I told Thomas about my doubts, even as I checked the gauge on my burner and ensured the fuel canisters were locked in tight. Thomas simply rolled his eyes and gave an exasperated sigh.

“Look, George. It’s one thing to believe that God stuff when you’re a kid, your ass parked in a pew on Sunday morning. But another when you’re out on a job.”

“How do you mean?” I said.

“We have no time for lofty ideals out here. This is Darwin’s world, survival of the fittest. All that matters is we’re strong and they’re weak. We’re lions and they’re sheep.”

“Maybe you’re right,” I said, though I couldn’t help pondering his unintended theological allusions. Because there once was a Lion who was also a Shepherd and never harmed a head of wool. I started wondering—even as we sneaked into the homeless camp of polyester tents and sleeping bags—that maybe it was a sign.

“Burn them,” whispered Thomas.

I counted eight tents in all: half of them singles, but the others big enough to fit whole families. The beggared inhabitants inside were sound asleep, snuggling against the cold and damp of morning. Once Thomas and I activated our boosters, we took aim and pulled the triggers. A plume of fire erupted.

And then the screaming started.


We collected the charcoal corpses and dragged them toward the street, laying them side by side on the dust and gravel of the shoulder. Their faces were so contorted with pain you could hardly see the humanity left in them. Some bodies had fused together from the heat, transforming them into monstrosities—like some macabre exhibit in a modern house of horrors. Only, they were real and it took all my strength to keep myself from washing them in vomit.

I headed to the car to update Dispatch on the results and marked the project site as clean. The Collectors would come by later in their trucks, once their rounds began at seven. As for Thomas and me, it was time for a break.

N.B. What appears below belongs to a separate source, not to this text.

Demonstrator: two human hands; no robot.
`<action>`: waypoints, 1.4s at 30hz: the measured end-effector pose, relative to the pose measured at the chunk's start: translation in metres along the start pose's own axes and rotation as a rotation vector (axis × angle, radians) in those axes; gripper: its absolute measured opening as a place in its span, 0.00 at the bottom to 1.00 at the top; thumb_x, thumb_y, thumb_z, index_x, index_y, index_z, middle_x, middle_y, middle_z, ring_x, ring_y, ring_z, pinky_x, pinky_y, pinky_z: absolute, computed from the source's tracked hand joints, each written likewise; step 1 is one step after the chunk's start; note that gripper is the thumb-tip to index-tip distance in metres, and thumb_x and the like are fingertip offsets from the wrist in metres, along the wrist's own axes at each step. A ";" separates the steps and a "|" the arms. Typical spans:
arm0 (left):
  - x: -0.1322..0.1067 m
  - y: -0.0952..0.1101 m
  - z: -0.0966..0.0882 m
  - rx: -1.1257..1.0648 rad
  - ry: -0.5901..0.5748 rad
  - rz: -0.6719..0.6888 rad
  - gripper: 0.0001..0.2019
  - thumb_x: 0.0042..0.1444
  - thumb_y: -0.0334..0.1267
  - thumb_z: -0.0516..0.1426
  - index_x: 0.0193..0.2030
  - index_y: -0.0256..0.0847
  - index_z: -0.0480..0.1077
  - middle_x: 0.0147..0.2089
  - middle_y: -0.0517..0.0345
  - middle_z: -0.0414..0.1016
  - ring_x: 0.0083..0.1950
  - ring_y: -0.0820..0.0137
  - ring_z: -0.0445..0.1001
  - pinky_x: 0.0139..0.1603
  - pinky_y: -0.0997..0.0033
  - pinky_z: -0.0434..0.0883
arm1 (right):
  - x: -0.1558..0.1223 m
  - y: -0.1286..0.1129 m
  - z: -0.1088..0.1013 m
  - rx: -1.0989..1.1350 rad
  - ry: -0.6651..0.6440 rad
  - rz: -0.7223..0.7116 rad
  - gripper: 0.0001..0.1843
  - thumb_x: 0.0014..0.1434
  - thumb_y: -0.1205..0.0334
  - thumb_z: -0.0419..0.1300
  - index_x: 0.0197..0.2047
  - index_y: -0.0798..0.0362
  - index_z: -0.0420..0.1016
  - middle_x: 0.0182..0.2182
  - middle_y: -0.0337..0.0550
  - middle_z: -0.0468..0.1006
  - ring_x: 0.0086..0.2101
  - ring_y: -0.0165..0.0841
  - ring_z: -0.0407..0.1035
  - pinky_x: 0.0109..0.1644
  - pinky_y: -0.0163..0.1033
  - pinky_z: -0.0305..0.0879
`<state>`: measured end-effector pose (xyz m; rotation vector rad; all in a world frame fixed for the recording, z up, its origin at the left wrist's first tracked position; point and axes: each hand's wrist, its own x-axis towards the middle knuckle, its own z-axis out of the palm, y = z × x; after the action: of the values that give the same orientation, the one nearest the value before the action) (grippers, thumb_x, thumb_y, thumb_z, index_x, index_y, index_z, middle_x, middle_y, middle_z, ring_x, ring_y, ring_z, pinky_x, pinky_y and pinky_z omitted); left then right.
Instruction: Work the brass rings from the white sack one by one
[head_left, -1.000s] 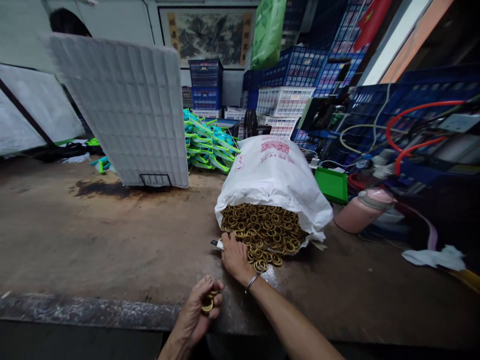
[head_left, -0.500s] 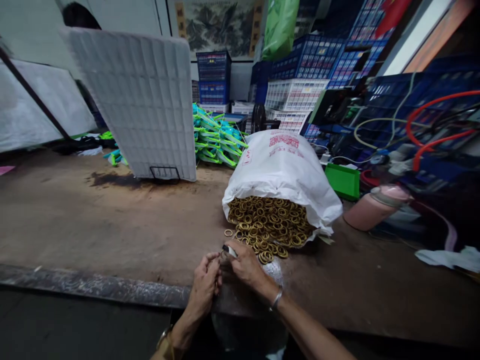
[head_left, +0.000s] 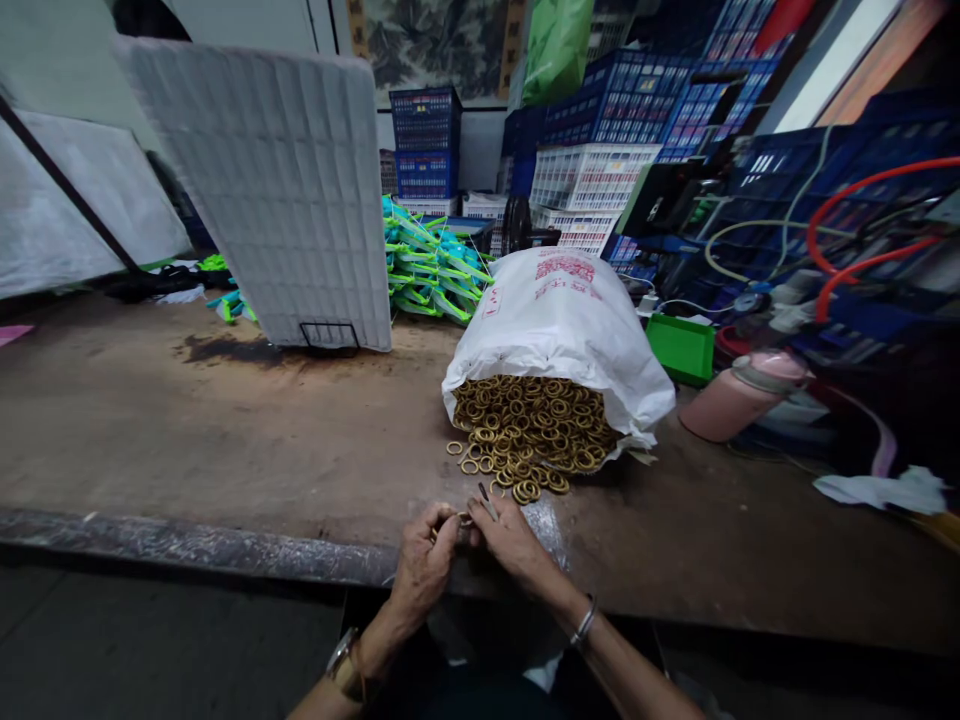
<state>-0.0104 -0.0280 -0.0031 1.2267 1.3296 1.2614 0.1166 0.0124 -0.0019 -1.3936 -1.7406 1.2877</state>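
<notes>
"What did the person's hands hold?"

"The left hand (head_left: 424, 562) was curled, pinching what looked like a small brass-coloured metal ring (head_left: 433, 535); how many, I couldn't tell. The right hand (head_left: 513, 542) gripped a slim tool with a dark tip (head_left: 487, 501), its fingertips meeting the left's or nearly so."

"How would such a ring handle?"

"Light and stiff, I judged, hardly fragile, though smooth enough to slip. Best pinched across its rim, thumb against forefinger."

"And beyond the fingers?"

"A heap of matching rings (head_left: 540, 430) spilled from the mouth of a bulging white printed sack (head_left: 559, 320) onto the brown bench (head_left: 187, 430)."

"Farther out?"

"Right of the sack lay a shallow green tray (head_left: 681, 348) and a tilted pink bottle (head_left: 742, 400); leftward stood an off-white ribbed panel (head_left: 277, 190)."
</notes>
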 end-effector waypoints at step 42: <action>-0.009 0.003 0.007 -0.298 -0.224 -0.268 0.17 0.50 0.53 0.53 0.28 0.40 0.57 0.16 0.70 0.59 0.14 0.82 0.51 0.16 0.80 0.49 | -0.023 0.006 -0.005 -0.521 -0.014 -0.161 0.17 0.42 0.76 0.46 0.34 0.52 0.67 0.26 0.40 0.73 0.27 0.29 0.63 0.31 0.32 0.49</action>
<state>-0.0020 -0.0359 -0.0010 0.9174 1.0591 1.0521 0.1303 -0.0081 -0.0029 -1.4704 -2.2515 0.7866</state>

“Who’s hungry?” he said, tossing me a sly smile and sniffing at a finger he’d broken off a dead woman’s hand.

I slapped a palm over my mouth to catch the rising sick and slinked into the front passenger’s seat.

We cruised back into the city and ended up at a corner booth inside my favorite diner, a place I’d frequented for years. Only most of that time I worked retail at a small mom and pop electronics store in the White Zone. The waitress, Hilda, was nicer then, quick to joke and quicker to laugh. Sometimes she used to bring me free slices of pie. “On the house,” she’d say, flashing a smile. “Us day-wagers have to stick together.”

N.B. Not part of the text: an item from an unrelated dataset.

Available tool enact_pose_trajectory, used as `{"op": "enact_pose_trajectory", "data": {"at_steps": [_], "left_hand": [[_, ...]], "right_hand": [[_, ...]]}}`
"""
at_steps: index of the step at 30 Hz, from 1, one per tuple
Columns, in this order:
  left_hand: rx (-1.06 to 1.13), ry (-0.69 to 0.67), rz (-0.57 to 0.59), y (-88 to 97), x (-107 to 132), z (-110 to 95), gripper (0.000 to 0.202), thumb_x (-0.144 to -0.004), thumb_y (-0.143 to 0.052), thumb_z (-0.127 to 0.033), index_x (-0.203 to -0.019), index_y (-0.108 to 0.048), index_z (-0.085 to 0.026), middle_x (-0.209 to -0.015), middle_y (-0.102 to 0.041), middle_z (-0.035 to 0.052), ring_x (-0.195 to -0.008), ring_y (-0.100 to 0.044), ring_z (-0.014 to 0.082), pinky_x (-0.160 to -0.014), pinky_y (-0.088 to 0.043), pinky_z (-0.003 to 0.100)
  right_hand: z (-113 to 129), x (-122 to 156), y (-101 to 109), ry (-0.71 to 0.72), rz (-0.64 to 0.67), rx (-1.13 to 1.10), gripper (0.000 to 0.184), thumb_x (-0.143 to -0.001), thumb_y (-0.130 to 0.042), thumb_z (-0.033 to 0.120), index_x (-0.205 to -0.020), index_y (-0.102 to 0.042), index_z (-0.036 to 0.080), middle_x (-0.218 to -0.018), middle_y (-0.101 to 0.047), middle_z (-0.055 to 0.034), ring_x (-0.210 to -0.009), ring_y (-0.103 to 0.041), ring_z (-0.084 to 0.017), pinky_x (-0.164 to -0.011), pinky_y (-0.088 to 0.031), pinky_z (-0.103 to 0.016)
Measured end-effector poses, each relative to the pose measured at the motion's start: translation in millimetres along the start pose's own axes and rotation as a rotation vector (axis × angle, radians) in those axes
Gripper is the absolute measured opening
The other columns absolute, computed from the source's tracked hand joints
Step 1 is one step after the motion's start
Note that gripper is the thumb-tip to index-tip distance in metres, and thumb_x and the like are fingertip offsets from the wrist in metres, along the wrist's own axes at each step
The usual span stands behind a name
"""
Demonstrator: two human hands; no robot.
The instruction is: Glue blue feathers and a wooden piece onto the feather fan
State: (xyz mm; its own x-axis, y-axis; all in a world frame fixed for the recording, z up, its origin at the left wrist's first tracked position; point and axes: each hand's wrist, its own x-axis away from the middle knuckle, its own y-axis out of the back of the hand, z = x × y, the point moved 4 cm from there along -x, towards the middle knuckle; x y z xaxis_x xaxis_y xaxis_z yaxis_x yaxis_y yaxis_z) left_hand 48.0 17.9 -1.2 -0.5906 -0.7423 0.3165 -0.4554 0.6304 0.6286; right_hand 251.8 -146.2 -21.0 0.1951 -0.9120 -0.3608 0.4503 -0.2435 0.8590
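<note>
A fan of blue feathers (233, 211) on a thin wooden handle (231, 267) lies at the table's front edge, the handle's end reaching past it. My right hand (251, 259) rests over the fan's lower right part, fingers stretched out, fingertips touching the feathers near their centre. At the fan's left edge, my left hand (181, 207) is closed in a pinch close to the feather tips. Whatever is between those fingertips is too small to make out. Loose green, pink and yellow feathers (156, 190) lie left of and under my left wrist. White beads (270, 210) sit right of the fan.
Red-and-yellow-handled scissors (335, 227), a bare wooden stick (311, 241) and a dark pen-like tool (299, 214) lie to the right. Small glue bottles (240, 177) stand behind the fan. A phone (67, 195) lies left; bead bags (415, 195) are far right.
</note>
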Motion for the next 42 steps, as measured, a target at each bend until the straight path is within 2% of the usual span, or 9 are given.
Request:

But that was then. Now, after Hilda took our order, she gave us plenty of space. There was nothing like happiness in her expression, only a hint of scorn behind the blankness of her features and a tremor in her hands that she tried to hide behind her apron.

“You’re working yourself up, George,” said Thomas, after gulping down his eggs. “There’s no God up there looking down and no Devil down below looking up. There’s just those of us who do what our government demands, those who break the law and the day-wagers in between.”

He was still wearing his black kevmex Burner suit, his mask pulled up around his forehead as if it were a pair of sunglasses. Hilda wasn’t the only one affected by our presence. I could see the same expression of false calm on the faces of everyone around us, barely hiding terror. That was why I took my suit off the minute we went on break. But Thomas? He’d wear it on a trip to the grocery store if management allowed it.

“I know, it’s just—”

“Just what, hom?” he said. Hom was short for hominid. It was his way of reminding me that, behind our clothes and tech and culture, we were all still animals at heart.

“Last night I had a dream, a nightmare really. In it, the people we killed collected around my bed and told me that there was a special place set aside for me for when I died. With fire that burns but never consumes, leaving a man to taste his own misery for an eternity.”

“Ah, that’s all just hocus witchus bullshit,” he said, and got to work downing his bacon and sausages. “Besides, what we do is for the greater good. That’s got to count for something.”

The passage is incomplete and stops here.